Cuando empezamos a tener un poco de frío, aún faltaba una hora para que el taxista viniera a recogernos. Y como no había un lugar donde sentarse a calentarse, caminamos por la única carretera que salía del pueblo, y así nos dirigimos hacia nuestro esperanzador regreso con el taxista.
Sentimos que estuvimos eternamente en esta carretera helada, rodeados de caballos salvajes, el murmullo de un arroyo y las llamadas del altavoz de la mezquita del pueblo.

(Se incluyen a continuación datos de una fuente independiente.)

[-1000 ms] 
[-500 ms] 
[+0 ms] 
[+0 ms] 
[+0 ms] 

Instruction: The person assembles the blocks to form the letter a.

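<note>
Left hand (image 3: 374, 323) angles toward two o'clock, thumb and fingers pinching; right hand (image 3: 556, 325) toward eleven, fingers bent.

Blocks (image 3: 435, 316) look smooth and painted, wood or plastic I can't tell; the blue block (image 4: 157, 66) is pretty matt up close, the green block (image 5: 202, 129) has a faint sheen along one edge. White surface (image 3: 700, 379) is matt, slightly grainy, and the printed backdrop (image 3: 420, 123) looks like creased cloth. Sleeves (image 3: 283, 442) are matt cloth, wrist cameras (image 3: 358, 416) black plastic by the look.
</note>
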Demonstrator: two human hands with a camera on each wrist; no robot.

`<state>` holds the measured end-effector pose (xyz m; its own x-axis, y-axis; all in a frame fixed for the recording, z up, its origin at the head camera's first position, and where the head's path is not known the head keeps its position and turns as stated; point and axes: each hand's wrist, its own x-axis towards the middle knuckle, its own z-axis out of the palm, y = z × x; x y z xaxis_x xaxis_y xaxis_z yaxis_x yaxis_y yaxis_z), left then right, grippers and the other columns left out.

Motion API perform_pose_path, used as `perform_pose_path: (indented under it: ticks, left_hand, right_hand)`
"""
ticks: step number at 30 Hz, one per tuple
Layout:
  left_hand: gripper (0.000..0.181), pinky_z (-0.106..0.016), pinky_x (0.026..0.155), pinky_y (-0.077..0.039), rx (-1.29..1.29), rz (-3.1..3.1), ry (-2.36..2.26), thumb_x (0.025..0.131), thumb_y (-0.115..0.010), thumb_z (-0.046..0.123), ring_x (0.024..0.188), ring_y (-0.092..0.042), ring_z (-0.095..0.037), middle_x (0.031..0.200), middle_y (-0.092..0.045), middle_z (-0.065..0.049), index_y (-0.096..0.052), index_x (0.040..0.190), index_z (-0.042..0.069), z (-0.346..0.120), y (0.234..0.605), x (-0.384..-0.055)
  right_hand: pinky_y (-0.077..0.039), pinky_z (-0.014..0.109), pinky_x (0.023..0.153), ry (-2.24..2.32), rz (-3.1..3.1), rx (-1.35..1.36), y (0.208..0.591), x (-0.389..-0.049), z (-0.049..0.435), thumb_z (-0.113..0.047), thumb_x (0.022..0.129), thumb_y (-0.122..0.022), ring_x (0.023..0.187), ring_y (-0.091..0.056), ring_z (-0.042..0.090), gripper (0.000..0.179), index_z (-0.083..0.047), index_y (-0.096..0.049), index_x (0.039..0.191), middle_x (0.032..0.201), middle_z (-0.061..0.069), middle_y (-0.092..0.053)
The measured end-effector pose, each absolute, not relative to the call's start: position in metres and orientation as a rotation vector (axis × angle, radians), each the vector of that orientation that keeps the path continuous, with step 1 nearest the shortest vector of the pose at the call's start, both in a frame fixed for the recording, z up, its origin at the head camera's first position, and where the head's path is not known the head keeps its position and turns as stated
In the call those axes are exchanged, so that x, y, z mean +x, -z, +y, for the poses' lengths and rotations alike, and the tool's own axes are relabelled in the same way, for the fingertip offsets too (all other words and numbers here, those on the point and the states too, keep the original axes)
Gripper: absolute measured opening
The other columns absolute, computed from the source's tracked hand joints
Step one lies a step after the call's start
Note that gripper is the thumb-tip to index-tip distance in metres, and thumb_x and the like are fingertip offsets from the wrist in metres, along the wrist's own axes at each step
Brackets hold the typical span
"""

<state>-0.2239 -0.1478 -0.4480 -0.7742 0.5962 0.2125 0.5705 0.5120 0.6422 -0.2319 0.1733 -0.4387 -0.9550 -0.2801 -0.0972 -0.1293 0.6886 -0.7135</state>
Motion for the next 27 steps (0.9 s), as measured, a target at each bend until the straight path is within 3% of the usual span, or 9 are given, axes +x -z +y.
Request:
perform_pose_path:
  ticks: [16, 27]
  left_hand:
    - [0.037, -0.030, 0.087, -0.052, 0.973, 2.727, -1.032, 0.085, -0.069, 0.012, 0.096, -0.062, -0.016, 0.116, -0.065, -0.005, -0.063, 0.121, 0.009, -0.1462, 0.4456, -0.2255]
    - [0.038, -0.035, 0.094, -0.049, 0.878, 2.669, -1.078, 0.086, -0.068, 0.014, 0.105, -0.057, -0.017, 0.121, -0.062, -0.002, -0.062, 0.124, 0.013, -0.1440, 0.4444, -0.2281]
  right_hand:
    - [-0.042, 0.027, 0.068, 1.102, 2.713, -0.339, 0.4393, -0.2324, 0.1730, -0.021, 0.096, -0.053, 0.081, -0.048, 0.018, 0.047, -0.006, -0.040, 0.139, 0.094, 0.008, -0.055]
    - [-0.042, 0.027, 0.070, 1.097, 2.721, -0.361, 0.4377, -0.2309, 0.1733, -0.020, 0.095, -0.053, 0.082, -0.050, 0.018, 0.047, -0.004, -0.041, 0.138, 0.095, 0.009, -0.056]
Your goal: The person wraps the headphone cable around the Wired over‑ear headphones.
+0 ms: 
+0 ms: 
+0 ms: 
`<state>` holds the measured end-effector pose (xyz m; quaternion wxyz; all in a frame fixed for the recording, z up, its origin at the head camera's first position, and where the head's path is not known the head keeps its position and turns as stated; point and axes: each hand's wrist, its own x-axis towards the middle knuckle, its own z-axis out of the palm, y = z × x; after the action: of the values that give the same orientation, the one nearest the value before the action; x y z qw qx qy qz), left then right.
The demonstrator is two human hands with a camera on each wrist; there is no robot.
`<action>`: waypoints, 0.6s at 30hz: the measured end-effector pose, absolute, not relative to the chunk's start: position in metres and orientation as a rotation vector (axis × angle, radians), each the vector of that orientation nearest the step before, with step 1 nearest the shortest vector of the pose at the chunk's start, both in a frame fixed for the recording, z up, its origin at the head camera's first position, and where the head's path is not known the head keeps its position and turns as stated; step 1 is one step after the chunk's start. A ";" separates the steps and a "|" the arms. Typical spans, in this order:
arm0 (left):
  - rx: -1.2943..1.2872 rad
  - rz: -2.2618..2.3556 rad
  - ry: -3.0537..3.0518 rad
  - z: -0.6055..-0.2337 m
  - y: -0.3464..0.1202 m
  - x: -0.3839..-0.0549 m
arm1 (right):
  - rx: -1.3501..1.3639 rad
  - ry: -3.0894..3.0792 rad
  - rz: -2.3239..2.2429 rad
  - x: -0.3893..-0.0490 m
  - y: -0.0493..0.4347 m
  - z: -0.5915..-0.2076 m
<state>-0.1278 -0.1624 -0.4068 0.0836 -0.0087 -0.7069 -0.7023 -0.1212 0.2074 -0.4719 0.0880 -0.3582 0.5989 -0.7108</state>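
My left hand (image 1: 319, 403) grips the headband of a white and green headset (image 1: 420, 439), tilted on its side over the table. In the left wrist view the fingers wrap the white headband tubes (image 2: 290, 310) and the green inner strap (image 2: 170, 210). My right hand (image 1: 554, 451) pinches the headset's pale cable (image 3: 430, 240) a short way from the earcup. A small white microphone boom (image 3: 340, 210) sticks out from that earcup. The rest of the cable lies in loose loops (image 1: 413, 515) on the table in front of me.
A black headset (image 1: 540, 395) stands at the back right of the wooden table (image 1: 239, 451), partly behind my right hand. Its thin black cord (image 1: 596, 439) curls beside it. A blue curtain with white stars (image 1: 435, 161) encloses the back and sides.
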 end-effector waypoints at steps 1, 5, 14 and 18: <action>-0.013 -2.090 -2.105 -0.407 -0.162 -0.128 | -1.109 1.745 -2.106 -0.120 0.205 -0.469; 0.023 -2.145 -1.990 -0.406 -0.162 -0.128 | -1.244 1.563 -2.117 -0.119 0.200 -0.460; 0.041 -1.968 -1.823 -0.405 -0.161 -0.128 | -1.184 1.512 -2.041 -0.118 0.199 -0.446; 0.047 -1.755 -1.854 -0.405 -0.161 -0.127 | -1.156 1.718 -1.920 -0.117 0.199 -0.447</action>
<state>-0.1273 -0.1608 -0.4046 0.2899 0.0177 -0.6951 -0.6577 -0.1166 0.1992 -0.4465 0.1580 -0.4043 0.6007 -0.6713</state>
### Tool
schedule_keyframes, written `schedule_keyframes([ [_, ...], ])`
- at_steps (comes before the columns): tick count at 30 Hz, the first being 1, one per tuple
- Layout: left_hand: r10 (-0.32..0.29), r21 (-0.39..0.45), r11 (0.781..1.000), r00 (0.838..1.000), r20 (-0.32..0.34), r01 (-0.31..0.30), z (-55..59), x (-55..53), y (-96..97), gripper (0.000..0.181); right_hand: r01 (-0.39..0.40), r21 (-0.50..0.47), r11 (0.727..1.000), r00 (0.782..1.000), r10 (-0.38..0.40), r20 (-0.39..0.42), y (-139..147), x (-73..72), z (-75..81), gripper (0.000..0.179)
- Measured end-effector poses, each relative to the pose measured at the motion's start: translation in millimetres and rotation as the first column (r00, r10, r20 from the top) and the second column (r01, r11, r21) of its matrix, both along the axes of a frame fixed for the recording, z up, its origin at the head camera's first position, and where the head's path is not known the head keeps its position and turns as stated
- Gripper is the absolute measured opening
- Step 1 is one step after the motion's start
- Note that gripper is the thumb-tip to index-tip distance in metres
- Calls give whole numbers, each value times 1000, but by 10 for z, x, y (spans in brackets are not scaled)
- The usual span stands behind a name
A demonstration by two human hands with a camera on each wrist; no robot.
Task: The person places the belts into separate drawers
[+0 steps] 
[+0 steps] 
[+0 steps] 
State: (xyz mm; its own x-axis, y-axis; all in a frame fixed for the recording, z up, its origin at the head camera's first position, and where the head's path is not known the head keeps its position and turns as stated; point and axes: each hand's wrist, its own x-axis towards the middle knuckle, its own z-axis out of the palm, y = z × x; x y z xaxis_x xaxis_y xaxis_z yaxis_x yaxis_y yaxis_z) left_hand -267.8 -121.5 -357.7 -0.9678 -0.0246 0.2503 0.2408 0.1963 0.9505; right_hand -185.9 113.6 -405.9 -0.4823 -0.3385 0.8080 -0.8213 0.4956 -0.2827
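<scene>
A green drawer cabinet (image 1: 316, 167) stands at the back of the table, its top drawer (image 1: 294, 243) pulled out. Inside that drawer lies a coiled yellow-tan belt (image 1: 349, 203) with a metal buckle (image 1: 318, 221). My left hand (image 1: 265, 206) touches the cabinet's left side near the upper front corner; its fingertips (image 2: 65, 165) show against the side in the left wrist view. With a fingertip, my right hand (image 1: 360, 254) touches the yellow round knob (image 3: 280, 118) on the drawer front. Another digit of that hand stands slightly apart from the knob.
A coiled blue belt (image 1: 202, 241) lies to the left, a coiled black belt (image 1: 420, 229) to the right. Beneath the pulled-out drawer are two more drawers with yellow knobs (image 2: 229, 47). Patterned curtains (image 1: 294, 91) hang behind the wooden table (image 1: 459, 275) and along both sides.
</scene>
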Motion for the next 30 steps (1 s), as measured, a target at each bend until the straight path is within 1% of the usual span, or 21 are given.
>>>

Y aunque casi todos los 8 viejos cacharros que pasaron a nuestro lado se detuvieron y nos ofrecieron montarnos, agradecimos y seguimos caminando, confiando en nuestro taxista y su cómodo, calentado y casi nuevo coche.
Sin embargo, justo unos minutos antes de la hora acordada de recogida, nos encontramos de frente con una veloz familiar plateada, que hizo casi un derrape al girar para llevarnos de regreso a Karakol.
Y esto es exactamente lo que hemos notado tantas veces en Kirguistán: la gente es increíblemente servicial, confiable y amable. Se alegran de que queramos conocer su país y intentan comunicarse con nosotros, aunque no hablemos ruso y ellos no hablen alemán. Y si han estado en Alemania, lo cuentan con orgullo. Ya sea por trabajo en Fráncfort o como soldados en Potsdam, Magdeburgo y Dresde.